Some people aren’t comfortable with that and prefer to streamline their career within one profession – and that is absolutely fine too, it’s what works for you.

Earlier this year, I began to feel stagnant about the role I was in. It felt like a literal hamster wheel; walking into work, working on the same project as the day before, leaving, and then doing it all again the next day. I had brilliant colleagues, some have become my closest friends, but I could sense my passion was fading after nearly two and a half years, with a lack of prospect to promote or challenge myself.

I decided to do something I had never done before – contact a recruiter.

They were very helpful, and within a few weeks I had interviews lined up. I was offered a communications role that was a seemingly pleasant opportunity, but not one that I would usually have been motivated to dive into. However, it paid over 60 per cent more than my salary at the time. 60 per cent! Was this what I should have been getting paid at this point in my career? I’m not one to leave a stone unturned, so I accepted it to find out.


Now, almost six months in, here are a few things I’ve learnt...

The salary you earn isn’t everything.

Okay, so I knew this before I accepted the job. But having this reaffirmed is something I now feel very confident in and can put my money where my mouth is (excuse the pun). 

I truly believe in getting paid what you’re worth and not underselling yourself, but I will never again accept a role based on the numbers that appear in the contract.

But… make a conscious effort to embrace the extra dough.

I consciously used this newfound cash surplus to set myself up financially. 

Between putting a little more into savings, chipping away at my HECS debt a bit more frequently and buying a few shares, I finally feel like I have a solid savings routine and control of my finances. Whether my next role pays the equivalent salary or not, I intend to maintain this routine I’ve created.

Take the opportunity to learn.

Use this time to come up with some goals you want to achieve. 

Working in a role I’m not passionate about, I needed something to look forward to day to day. I decided to work out what I wanted to get out of the role.

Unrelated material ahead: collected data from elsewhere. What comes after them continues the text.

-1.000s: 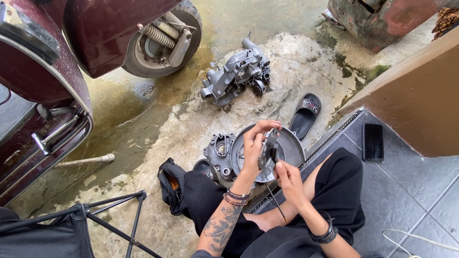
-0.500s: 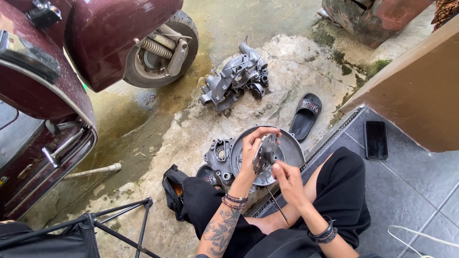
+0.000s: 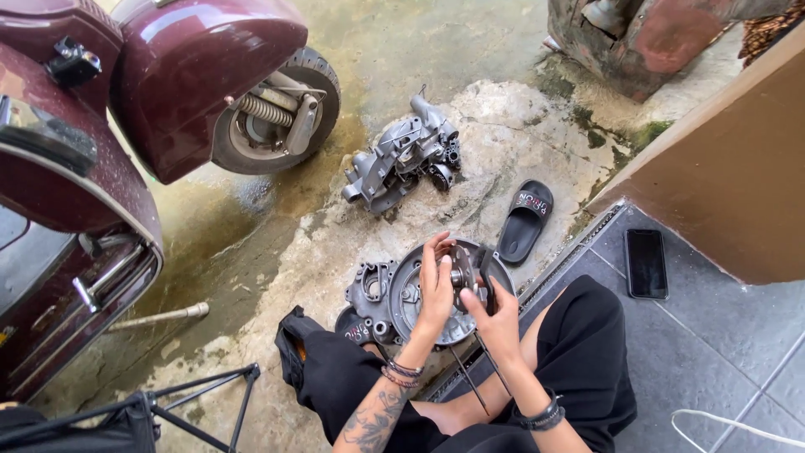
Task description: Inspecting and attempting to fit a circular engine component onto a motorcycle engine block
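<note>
I sit on the ground with a round grey engine casing half [image 3: 401, 295] in front of my knees. My left hand [image 3: 437, 285] is raised over it, fingers wrapped around a small round metal part [image 3: 462, 274] with a hub in its middle. My right hand [image 3: 496, 317] meets it from the right and grips a dark long-handled tool [image 3: 486, 283] set against that part; the tool's two thin handles run down toward my lap. A second grey engine casing [image 3: 404, 156] lies farther away on the concrete.
A maroon scooter [image 3: 126, 126] with its rear wheel [image 3: 281, 117] stands at the left. A black slipper [image 3: 524, 221] lies right of the casing, a black phone [image 3: 646, 263] on the grey tiles. A tripod leg [image 3: 201, 394] and a metal rod [image 3: 159, 316] are lower left.
My view has shifted slightly, so the scene sits a little lower and to the right. Both hands stay on the metal part and tool, with only small finger movement.
</note>
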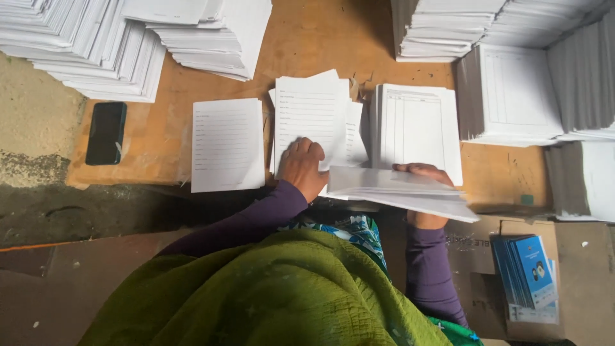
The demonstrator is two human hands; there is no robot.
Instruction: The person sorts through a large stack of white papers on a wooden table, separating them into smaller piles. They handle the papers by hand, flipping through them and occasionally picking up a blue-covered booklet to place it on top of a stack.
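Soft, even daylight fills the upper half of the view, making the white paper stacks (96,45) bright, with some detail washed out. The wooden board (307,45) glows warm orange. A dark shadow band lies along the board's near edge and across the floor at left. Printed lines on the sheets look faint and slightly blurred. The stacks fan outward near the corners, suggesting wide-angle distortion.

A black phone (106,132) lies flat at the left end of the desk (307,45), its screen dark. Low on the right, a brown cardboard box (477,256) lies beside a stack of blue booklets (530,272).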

It could be learning a new industry you’ve been curious about, or a specific skill you haven’t had the chance to practice or perfect. The next job I apply for, I’ll be adding both of these to my resume.

Quick! Have a listen of this episode of 8 Minutes To Change Your Work Life. Post continues after podcast.

Ever considered a side gig?

I have a second part-time career, which I’m highly passionate about and very grateful for. 

It has provided the outlet I need to balance the 'churn and burn' of one occupation with something I really enjoy in a parallel career. The balance can sometimes be tricky, but it can also be twice as rewarding.

Give yourself something to look forward to.

I won’t be staying in this role for too much longer, but I’m excited for whatever happens afterwards, knowing that I’ve made the most of it and gained a new perspective. If you’ve ever been curious, weigh up your pros and cons and take the leap if it’s the right time in your career – but make sure you’re prepared to learn from it.

Feature Image: Mamamia.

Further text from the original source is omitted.